# New PW customer



## WAGGZ (Apr 2, 2009)

Wants the place washed twice a year. Probably going to end up doing the paint job the next time needed. The house was built 130 years ago and the current owners have kept every thing with the original look except the kitchen.


----------



## johnpaint (Sep 20, 2008)

Wow! That is crazy. Good job you got there.


----------



## RCP (Apr 18, 2007)

That is beautiful! I was in Nashville last year for a conference and we visited some of the old estates, incredible history and buildings!


----------



## WAGGZ (Apr 2, 2009)

IDK if they are original or not but the window panes have that really old look to them kinda looks wavey I guess is the best way to describe it.
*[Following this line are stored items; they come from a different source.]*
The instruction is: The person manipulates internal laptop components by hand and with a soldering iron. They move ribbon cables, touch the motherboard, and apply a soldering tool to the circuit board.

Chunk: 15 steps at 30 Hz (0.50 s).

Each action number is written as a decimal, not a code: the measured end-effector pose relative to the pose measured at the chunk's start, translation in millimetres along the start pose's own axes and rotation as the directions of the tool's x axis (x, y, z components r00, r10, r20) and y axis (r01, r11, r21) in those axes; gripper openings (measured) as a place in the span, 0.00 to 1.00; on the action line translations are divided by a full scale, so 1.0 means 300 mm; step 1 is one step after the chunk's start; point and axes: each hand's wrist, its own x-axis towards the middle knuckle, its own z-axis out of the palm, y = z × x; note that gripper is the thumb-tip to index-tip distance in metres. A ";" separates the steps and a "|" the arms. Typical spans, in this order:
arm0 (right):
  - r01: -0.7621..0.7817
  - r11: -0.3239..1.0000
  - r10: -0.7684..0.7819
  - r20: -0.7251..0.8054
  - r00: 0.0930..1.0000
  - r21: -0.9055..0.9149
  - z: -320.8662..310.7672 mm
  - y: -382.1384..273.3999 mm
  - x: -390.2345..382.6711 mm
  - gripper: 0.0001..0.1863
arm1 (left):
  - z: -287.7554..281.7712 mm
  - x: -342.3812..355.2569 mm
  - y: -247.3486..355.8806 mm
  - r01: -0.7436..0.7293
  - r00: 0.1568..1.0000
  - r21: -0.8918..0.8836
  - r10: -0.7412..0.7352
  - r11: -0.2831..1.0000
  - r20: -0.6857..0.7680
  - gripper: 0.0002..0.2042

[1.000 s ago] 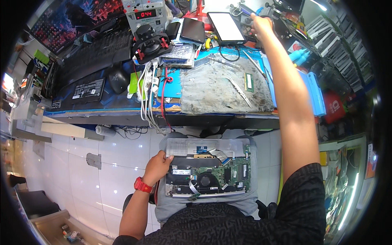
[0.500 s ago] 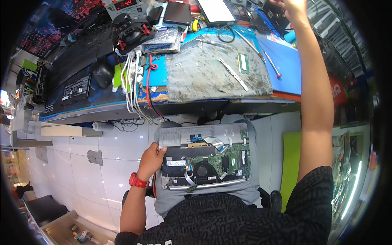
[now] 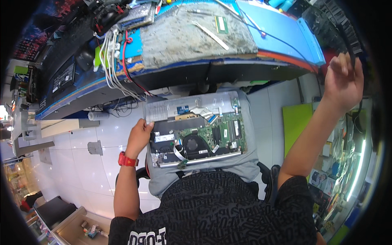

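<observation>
An opened laptop base rests on my lap, showing its fan, green circuit board and ribbon cables. My left hand grips its left edge, thumb on top. My right hand is raised at the right, beside the bench's front corner, fingers curled around a black cable that hangs down past it. On the bench ahead, a green memory module and pale tweezers lie on a stained grey mat, next to a blue mat with a screwdriver on it.
The bench front edge runs above my knees. White cables drape over it at left, beside a black mouse and battery pack. Black chair parts flank me. A green panel stands at right, a drawer at lower left.
My right hand has come down and right from the back of the bench and now has a black cable in it. The view has shifted; my left hand stays on the laptop.
</observation>
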 end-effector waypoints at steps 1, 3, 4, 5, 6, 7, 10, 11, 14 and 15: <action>-0.020 0.999 0.020 -0.017 1.000 0.028 0.004 0.012 -0.059 0.18 | 0.001 0.005 0.000 -0.003 1.000 0.001 0.003 1.000 -0.004 0.19; -0.061 0.996 0.067 -0.088 0.994 0.068 0.020 0.047 -0.171 0.20 | 0.002 0.008 0.004 -0.018 1.000 0.008 0.018 1.000 0.003 0.20; -0.083 0.993 0.094 -0.142 0.985 0.083 0.031 0.074 -0.228 0.21 | 0.001 0.008 0.007 -0.016 1.000 0.011 0.016 1.000 0.004 0.20; -0.122 0.987 0.145 -0.246 0.959 0.106 0.042 0.103 -0.279 0.22 | 0.001 0.006 0.010 -0.005 1.000 0.022 0.005 1.000 0.001 0.20; -0.130 0.985 0.150 -0.194 0.970 0.110 0.048 0.140 -0.320 0.22 | 0.000 0.007 0.014 0.001 1.000 0.013 -0.001 1.000 0.010 0.20; -0.126 0.983 0.148 -0.162 0.976 0.137 0.057 0.176 -0.365 0.21 | -0.001 0.008 0.017 0.004 1.000 0.016 -0.004 1.000 0.011 0.20; -0.112 0.989 0.137 -0.314 0.940 0.097 0.083 0.258 -0.492 0.20 | -0.001 0.008 0.021 0.006 1.000 0.019 -0.006 1.000 0.010 0.20; -0.132 0.989 0.148 -0.330 0.932 0.072 0.089 0.284 -0.535 0.19 | 0.001 0.008 0.021 -0.003 1.000 0.005 0.003 1.000 0.016 0.20; -0.290 0.957 0.266 -0.411 0.872 0.003 0.108 0.337 -0.666 0.17 | 0.000 0.011 0.021 -0.010 1.000 -0.028 0.010 1.000 0.017 0.20; -0.375 0.927 0.328 -0.440 0.836 -0.022 0.113 0.350 -0.704 0.16 | -0.002 0.010 0.020 -0.011 0.999 -0.054 0.013 0.998 0.033 0.19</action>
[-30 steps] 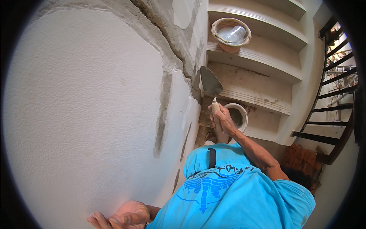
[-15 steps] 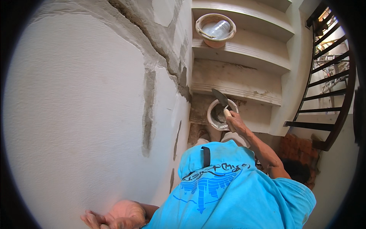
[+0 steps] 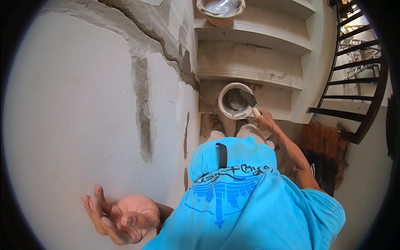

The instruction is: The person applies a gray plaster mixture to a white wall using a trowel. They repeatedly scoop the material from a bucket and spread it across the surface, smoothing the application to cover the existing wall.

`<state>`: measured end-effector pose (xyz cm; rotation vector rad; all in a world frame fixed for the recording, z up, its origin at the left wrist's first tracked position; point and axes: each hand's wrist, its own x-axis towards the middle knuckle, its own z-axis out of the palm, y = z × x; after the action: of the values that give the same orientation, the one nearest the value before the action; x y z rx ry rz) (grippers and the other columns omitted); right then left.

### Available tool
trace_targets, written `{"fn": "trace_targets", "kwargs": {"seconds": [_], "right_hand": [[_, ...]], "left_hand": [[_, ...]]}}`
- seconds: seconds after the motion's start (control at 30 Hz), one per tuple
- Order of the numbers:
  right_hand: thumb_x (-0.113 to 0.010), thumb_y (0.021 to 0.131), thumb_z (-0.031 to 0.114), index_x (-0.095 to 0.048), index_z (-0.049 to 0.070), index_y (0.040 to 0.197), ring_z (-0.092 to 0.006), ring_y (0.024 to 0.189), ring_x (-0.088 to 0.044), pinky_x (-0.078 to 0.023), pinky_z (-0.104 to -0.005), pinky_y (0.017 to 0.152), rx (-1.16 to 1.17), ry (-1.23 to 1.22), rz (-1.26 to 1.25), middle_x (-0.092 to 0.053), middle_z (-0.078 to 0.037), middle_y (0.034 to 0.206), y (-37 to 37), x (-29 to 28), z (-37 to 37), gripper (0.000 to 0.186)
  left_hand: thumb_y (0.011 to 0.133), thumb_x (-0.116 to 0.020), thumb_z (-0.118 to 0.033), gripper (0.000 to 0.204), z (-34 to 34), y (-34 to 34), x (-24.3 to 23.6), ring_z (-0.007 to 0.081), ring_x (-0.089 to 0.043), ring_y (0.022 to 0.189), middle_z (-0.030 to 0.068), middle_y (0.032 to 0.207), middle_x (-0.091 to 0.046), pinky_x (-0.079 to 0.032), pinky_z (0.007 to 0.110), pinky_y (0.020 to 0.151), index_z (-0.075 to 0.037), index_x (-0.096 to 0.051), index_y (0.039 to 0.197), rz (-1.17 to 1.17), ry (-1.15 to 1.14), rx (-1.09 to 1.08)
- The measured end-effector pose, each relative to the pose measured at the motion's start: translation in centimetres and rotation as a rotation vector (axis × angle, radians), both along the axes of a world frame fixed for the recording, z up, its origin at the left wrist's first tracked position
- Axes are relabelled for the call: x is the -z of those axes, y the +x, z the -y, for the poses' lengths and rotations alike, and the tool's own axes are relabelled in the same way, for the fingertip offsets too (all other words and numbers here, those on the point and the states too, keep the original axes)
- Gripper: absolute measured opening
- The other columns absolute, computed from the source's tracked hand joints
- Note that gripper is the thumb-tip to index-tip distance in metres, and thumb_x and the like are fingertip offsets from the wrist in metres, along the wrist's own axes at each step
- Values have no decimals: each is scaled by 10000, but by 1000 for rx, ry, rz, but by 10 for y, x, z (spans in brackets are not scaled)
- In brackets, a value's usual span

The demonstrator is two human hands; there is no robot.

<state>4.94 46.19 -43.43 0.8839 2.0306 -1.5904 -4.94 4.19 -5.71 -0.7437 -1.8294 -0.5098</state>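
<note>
My right hand (image 3: 265,120) grips the wooden handle of a trowel (image 3: 248,98). Its dark metal blade reaches over the right rim of a whitish bucket (image 3: 225,109). Grey wet mortar (image 3: 236,101) lies inside that bucket, which stands on the stair just beyond my feet. Palm up, my left hand (image 3: 125,216) is beside the white wall (image 3: 75,137) at the lower left, fingers apart and curled a little, with nothing in it. Grey mortar fills a long crack (image 3: 150,32) and a vertical strip (image 3: 143,108) in the wall.
A second bucket (image 3: 221,19) with a clear plastic container (image 3: 223,6) in it stands on a higher step. Steps (image 3: 250,60) rise ahead. On the right runs a dark railing (image 3: 368,112), with reddish bricks (image 3: 323,135) below it.
The trowel blade has swung from beyond the bucket's far rim to its right side, lower over the opening. My left hand has come up, its fingers more spread. The view has shifted.
</note>
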Motion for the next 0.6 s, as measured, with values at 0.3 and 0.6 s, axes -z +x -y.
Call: {"fn": "trace_targets", "kwargs": {"seconds": [0.3,0.6], "right_hand": [[-737,678,256,-704,2,1020,-389,824,-708,-541,-496,779,-236,593,-123,-718,-212,848,23,66,2,428],[-724,756,194,-653,-19,861,-306,639,-709,-531,-436,533,-206,491,-110,-710,-197,813,21,101,5,248]], "left_hand": [[936,-517,-238,407,2,-10,0,496,-634,1216,330,1193,-682,-620,603,843,47,-706,1155,-20,-93,-6],[959,-519,-173,347,-19,-17,1,490,-656,1180,335,1195,-679,-634,573,855,75,-706,1113,-71,-59,-140]]}}
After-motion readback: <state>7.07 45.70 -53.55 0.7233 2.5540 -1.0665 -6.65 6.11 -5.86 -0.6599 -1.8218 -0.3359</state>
I washed the walk and patio to but the whole time I was up on the porch close to those windows my cheeks were so drawn up thy're soar. But all is well, customer's main concern was to NOT remove any paint (had it painted 2-4 yrs ago, wants to get a few more years out of it). It was cool getting to work on a antique but I was nervous... Murphy has visited my last 2 jobs but this one went smooth.


----------



## WAGGZ (Apr 2, 2009)

RCP said:


> That is beautiful! I was in Nashville last year for a conference and we visited some of the old estates, incredible history and buildings!



Well if your in Nashvegas again swing down this way and you can see some homes that are treasures.


----------